« Quand j'entends le mot vivre, je sors mon revolver ou du poison. » (Luc Pulflop)
vendredi 22 novembre 2019
La lettre (Stephen Dixon)
Il s'installe dans un coin de la pièce et lit la lettre. « Cher Stanley, ça ne sera plus jamais pareil. D'ailleurs, ça n'a jamais vraiment marché. Autrefois. C'est tout ce que je peux dire. Assez. Au revoir. Louisa. »
Il plie la lettre en deux, la met dans la poche de sa veste, lève les yeux vers le plafond, brandit dans sa direction un poing menaçant, enfonce ses mains dans ses poches. Ses doigts rencontrent la lettre. Il la tire de sa poche, s'assoit dans le fauteuil, allume le lampadaire et lit la lettre. « Cher Stanley. Je ne sais pas. Qui peut dire pourquoi ? Toi ? Moi ? Certaines choses doivent arriver, c'est tout. Cela nous est arrivé — nous le savons l'un comme l'autre —, c'est pourquoi je suis obligée d'écrire ceci. Mais je n'ai plus la force de continuer. C'est trop pénible. Au revoir. Louisa. »
Il fait une boule avec la lettre, la lance à l'autre bout de la pièce, se lève, tape du pied par terre, tape encore, va à la fenêtre simplement pour faire autre chose que penser à la lettre. Au passage, son pied heurte la boule de papier. Il la regarde, la ramasse, s'assoit sur le sofa, allume la lampe de chevet, lit la lettre. « Cher Stanley. L'unité de l'analytique existentiale est permise par une saturation sémantique des modes d'être du Dasein, c'est-à-dire qu'en existant toujours en vue de lui-même, celui-ci se trouve pris dans un réseau où les structures du renvoi, de la significativité et de la compréhension le clôturent dans sa sphère d'ipséité.

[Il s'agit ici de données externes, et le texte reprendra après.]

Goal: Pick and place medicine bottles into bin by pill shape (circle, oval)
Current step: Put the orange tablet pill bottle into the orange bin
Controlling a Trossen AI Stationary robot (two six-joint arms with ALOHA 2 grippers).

Au revoir. Louisa. » « Ah, tout de même ! » s'exclame-t-il. Puis il place un coin de la lettre entre ses dents et la déchire en deux. Il déchire les deux moitiés en d'autres moitiés. Il ouvre la fenêtre, tend au dehors sa main pleine des morceaux de la lettre, ouvre sa main et regarde virevolter les confettis.